District food‑service report: fewer meals, larger negative lunch balances this October
Summary
Sodexo reported October declines in breakfasts and lunches served versus 2024 and a rise in students' negative lunch balances; administrators attributed the change to fewer serving days, student activity travel and reclassification from free to paid status.
Sodexo presented October 2025 food‑service data to the North Platte Public Schools Board on Nov. 10, reporting declines in meals served and an increase in negative student lunch balances.
Stephanie McConnell, Sodexo’s presenter, said breakfast service fell from 36,746 meals in October 2024 to 34,063 in October 2025 (a difference of 2,683 meals), and lunch service fell from 51,029 to 49,535. She attributed part of the variance to October 2024 having one more serving day and to travel for sports and activities.
McConnell reported federal reimbursements were essentially stable year over year (figures given as roughly $82,078 vs. $81,861 for a particular program reference, and $168,525.59 vs. $168,005 on another comparison). The district’s food‑service produced a smaller excess this October ($19,310) compared with $28,262.64 the previous October.
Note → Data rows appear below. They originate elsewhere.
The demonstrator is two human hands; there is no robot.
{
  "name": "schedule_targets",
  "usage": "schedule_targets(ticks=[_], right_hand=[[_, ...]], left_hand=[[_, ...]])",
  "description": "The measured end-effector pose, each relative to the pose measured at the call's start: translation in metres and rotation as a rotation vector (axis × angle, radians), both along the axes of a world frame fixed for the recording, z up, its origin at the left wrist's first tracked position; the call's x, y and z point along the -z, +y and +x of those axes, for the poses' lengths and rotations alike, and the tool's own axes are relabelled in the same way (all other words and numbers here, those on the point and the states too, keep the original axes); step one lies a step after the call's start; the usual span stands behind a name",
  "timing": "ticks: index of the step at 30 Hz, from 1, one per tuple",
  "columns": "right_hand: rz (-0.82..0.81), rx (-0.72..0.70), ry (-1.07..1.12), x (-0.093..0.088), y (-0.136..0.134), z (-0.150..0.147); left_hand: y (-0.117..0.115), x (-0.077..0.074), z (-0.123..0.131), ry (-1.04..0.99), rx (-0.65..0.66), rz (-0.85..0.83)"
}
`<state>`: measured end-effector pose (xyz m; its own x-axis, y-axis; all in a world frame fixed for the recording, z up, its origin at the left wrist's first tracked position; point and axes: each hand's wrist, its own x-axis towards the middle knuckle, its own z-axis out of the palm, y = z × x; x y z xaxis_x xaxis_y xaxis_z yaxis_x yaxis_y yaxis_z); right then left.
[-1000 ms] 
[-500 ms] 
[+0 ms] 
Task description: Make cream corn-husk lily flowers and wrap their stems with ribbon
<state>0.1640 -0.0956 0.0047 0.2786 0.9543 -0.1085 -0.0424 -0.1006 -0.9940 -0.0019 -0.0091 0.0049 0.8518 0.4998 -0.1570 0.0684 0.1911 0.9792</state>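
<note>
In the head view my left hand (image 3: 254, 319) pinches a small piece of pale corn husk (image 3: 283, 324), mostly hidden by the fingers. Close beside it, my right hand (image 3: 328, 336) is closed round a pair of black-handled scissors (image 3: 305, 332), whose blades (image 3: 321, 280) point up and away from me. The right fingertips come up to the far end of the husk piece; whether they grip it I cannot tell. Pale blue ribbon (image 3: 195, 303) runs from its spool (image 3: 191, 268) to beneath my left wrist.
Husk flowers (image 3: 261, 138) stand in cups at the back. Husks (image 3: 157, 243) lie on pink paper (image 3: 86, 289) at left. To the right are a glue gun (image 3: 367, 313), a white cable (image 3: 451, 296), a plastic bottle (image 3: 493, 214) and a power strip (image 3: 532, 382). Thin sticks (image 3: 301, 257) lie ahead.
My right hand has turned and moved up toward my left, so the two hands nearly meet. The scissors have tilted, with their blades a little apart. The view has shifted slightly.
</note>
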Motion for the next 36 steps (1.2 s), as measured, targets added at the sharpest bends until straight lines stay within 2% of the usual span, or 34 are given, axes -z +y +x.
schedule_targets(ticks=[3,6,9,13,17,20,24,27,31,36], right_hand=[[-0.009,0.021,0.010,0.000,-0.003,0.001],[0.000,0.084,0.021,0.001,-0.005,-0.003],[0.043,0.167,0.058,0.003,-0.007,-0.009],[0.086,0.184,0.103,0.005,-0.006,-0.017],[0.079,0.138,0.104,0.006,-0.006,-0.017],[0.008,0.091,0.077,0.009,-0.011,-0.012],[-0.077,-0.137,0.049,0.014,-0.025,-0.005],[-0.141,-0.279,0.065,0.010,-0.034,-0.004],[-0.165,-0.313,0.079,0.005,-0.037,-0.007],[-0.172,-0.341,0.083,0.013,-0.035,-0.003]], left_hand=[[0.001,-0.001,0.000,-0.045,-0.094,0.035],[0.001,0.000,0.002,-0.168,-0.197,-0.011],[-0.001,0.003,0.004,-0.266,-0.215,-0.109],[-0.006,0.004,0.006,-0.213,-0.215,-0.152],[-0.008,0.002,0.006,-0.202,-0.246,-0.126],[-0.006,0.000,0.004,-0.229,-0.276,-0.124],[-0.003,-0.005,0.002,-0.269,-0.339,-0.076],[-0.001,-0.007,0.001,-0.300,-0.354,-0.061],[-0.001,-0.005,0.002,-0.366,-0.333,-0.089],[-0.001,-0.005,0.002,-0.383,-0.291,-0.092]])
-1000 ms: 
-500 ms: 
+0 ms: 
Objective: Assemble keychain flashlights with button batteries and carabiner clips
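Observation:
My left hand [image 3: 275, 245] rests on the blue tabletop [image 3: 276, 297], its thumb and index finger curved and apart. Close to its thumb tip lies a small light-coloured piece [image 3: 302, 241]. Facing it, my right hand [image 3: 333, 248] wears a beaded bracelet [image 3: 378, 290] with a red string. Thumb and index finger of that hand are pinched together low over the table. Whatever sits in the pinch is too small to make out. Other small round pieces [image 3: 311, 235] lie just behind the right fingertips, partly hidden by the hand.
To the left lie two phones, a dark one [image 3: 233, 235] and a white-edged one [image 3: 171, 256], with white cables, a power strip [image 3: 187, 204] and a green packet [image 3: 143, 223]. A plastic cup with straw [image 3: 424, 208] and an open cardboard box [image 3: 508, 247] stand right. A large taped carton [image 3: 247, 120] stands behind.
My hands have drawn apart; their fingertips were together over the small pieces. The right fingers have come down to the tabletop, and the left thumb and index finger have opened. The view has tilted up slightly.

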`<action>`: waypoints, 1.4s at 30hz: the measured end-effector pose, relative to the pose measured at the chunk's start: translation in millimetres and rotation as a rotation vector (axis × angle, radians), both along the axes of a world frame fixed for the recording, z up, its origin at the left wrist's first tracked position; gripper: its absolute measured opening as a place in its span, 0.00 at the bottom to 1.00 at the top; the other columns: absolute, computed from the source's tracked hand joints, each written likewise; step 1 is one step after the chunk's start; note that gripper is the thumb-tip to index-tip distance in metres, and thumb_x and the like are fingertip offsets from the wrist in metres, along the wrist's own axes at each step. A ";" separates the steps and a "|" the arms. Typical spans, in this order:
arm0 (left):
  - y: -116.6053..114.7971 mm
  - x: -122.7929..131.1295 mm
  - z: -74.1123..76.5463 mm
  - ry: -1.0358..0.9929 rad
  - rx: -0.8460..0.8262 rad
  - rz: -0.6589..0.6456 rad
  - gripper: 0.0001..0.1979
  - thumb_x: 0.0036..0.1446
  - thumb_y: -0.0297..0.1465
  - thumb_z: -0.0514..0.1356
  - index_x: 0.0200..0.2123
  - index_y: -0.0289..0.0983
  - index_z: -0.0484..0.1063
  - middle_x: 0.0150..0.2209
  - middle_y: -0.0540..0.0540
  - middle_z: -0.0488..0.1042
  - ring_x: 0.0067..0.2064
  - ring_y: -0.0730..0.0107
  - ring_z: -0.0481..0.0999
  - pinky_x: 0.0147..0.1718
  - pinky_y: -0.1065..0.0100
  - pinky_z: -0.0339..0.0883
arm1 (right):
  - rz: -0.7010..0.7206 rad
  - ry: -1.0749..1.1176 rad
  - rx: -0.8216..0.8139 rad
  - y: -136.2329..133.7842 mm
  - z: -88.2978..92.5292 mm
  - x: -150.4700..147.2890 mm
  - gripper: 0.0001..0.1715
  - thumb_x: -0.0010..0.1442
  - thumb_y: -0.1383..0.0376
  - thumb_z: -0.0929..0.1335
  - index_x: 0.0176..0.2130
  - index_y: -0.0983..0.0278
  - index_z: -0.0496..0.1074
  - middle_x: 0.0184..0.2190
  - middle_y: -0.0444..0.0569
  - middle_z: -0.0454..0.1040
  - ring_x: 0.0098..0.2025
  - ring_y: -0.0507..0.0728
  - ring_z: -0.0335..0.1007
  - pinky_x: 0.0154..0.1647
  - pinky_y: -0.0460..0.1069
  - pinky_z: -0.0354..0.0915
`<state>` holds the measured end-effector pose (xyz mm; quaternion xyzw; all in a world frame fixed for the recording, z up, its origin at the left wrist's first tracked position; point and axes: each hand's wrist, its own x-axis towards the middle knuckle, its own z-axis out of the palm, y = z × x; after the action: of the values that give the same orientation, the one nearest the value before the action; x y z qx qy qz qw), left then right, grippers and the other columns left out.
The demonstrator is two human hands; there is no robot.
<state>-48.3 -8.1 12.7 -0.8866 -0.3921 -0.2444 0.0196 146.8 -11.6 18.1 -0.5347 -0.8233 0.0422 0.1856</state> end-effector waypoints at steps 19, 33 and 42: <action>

Board members pressed for causes of the rise in negative lunch balances. McConnell said the district is showing a higher negative balance this October (reported as $7,344) compared with last October’s $461 and suggested a likely driver is families failing to reapply or complete free/reduced applications after the automatic grace period. She described outreach and community donations around the holidays as one mitigation strategy and said the district prioritizes paying off high school negative balances first because those students risk exclusion from activities (for example, ticket purchases) if balances remain unpaid.
McConnell also described the district’s summer grab‑and‑go meal program (May–July) and gave totals for those months: June served 11,119 meals and July served 17,360 meals across breakfast and lunch during the summer program.
Next steps: The board asked administration to continue monitoring negative balances, encourage application completion, and report back on any community-donation or district-policy responses.